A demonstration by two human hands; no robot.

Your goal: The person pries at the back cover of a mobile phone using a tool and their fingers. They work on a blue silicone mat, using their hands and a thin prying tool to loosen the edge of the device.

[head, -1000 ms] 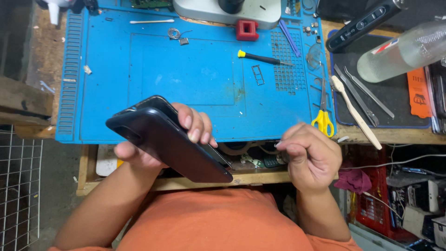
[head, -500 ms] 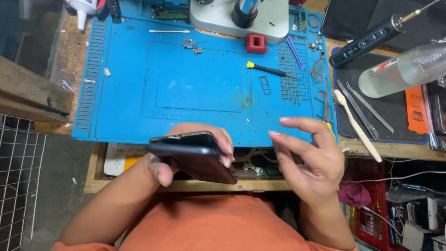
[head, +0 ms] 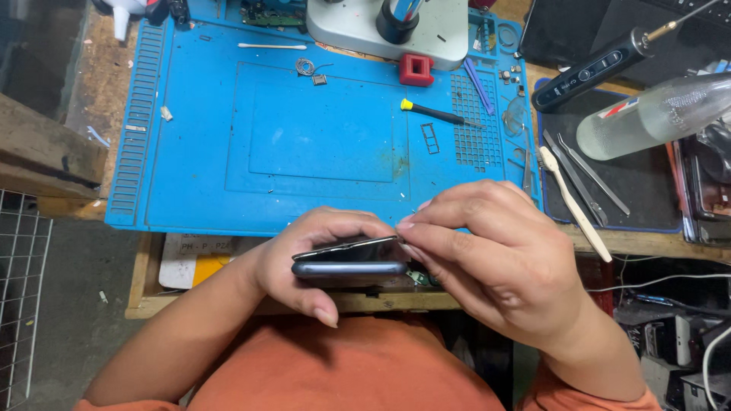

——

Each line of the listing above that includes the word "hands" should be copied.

A demonstration by two human hands; no robot.
Your goal: The person pries at the back cover of a mobile phone using a tool and their fingers. They work on a blue silicone mat, using their hands and a thin prying tool to loosen the edge of the device.

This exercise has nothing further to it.